I had hoped I wouldn’t have to blog about this mess any more. I guess that really means I had hoped the people we elect to represent us were at least three quarters as smart as I am.
I don’t get it. I have spent most of a year hammering our Congress critters about how they just don’t listen and look at what happened. I floated this whacko “windfall bonus tax” and, for first time, they listened!
Let’s see if I have this right: The White House is still trying to “formulate a policy” and the Congress is scrambling to “implement new rules.” Sounds like no one in Washington deserves their bonuses, either.
On the other hand, Mr. Summers apparently still believes the Administration is doing a good job managing this mess. Must not be any female mathematicians on the team, innit.

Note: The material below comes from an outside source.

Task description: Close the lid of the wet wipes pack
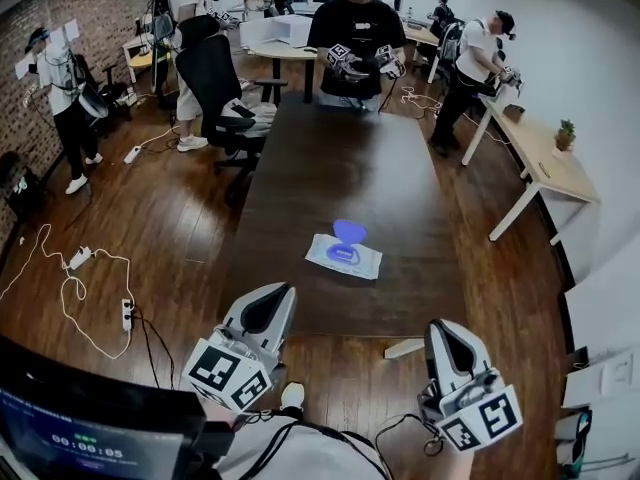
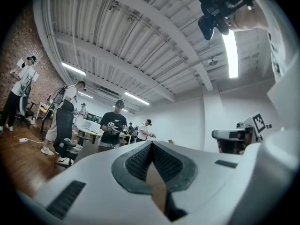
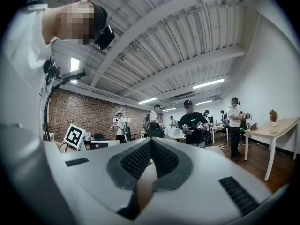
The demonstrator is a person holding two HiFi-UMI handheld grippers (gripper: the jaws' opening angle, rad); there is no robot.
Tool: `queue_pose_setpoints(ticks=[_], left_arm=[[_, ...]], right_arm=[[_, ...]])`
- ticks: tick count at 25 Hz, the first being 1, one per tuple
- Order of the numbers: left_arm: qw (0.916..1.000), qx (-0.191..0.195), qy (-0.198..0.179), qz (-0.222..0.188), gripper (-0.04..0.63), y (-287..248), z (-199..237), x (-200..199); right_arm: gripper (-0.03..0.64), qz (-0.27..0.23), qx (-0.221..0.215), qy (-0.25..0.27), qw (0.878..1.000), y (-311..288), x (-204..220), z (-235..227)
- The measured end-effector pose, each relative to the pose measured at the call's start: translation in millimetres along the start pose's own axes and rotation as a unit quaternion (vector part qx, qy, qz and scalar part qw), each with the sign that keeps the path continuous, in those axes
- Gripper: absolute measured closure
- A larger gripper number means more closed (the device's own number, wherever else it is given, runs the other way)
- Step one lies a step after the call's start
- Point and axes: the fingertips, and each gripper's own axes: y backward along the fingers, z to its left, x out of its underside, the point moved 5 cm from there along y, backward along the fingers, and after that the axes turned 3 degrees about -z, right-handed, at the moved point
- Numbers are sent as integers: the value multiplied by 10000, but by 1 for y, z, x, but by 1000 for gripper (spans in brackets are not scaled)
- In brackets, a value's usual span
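The wet wipes pack [image 1: 343, 255] lies flat on the dark table [image 1: 330, 158], near its front half. Its blue lid [image 1: 349, 231] stands open, flipped toward the far side. My left gripper [image 1: 273, 294] is low on the left, just short of the table's near edge, shut and holding nothing. My right gripper [image 1: 441, 328] is low on the right, beyond the table's near corner, also shut and holding nothing. In the left gripper view the left gripper [image 2: 151, 144] points level across the room; so does the right gripper [image 3: 151, 141] in its own view. Neither gripper view shows the pack.
A person in black [image 1: 357, 28] stands at the table's far end with grippers. An office chair [image 1: 215, 78] sits by the table's left side. Cables and a power strip [image 1: 127, 313] lie on the floor at left. A light desk [image 1: 545, 158] stands at right.
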Motion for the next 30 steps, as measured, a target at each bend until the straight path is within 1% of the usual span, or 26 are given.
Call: queue_pose_setpoints(ticks=[4, 9, 15, 19, 23, 26, 28, 30], left_arm=[[9999, 100, 107, 92, 598, -28, 38, 7], [9988, 6, 292, 398, 598, -56, 74, 29], [9952, -130, 436, 863, 598, -103, 95, 75], [9934, -181, 453, 1036, 598, -144, 105, 102], [9925, -208, 440, 1125, 598, -184, 116, 136], [9901, -323, 475, 1281, 597, -207, 125, 162], [9877, -454, 559, 1389, 598, -220, 129, 182], [9863, -490, 689, 1415, 597, -230, 132, 208]], right_arm=[[611, 17, 10, -15, 10000, -46, 9, -8], [611, 278, -80, -322, 9991, -97, 39, -26], [611, 717, -74, -612, 9955, -146, 98, -89], [611, 836, -170, -699, 9939, -173, 120, -136], [611, 865, -359, -697, 9932, -199, 139, -178], [609, 1199, -637, -585, 9890, -221, 171, -199], [609, 1399, -802, -589, 9852, -234, 196, -212], [607, 1545, -891, -652, 9818, -246, 223, -226]])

1“Real” banks means the kind of community bank we used to have. These companies might be large, even statewide, depositories but they have concentrated on banking instead of getting into trouble with reinsurance and other playgrounds outside their areas of expertise.
I know of a bank in Central Texas that was giving away cheap (but desirable) tableware in order to attract new accounts or to upgrade existing accounts holders into things like Certificates of Deposit or Home Imporvement loans. They dedicated a special room to house the giveaway goods and hired a young woman specifically to maintain inventory and to keep track of who got what. She was the daughter of one of their biggest depositors and recognized the prestige of that.
She seemed to do her job well and kept shelf after shelf of inventory well stocked. Eventually the customer pool reached its saturation point, and since there was no one with foresight to see it coming, the bank ended up with enough dishes to do a sit-down meal for the USS Kittyhawk.
On top of that, there was the problem of what to do with the prestigous employee it no longer needed.
Understandably, she was very popular with bank customers who saw her as the bearer of gifts; however, it turns out she was also a petty thief who managed to fill her hope chest and that of her closest friends–who were also daughters of major depositors and who represented millions of dollars.
The bank manager did the right thing and let her go; and with her went millions of disgruntled dollars. I knew the manager and gave him a personal recommendation for his job search.
Does this sound systemic of banking on a much grander scale?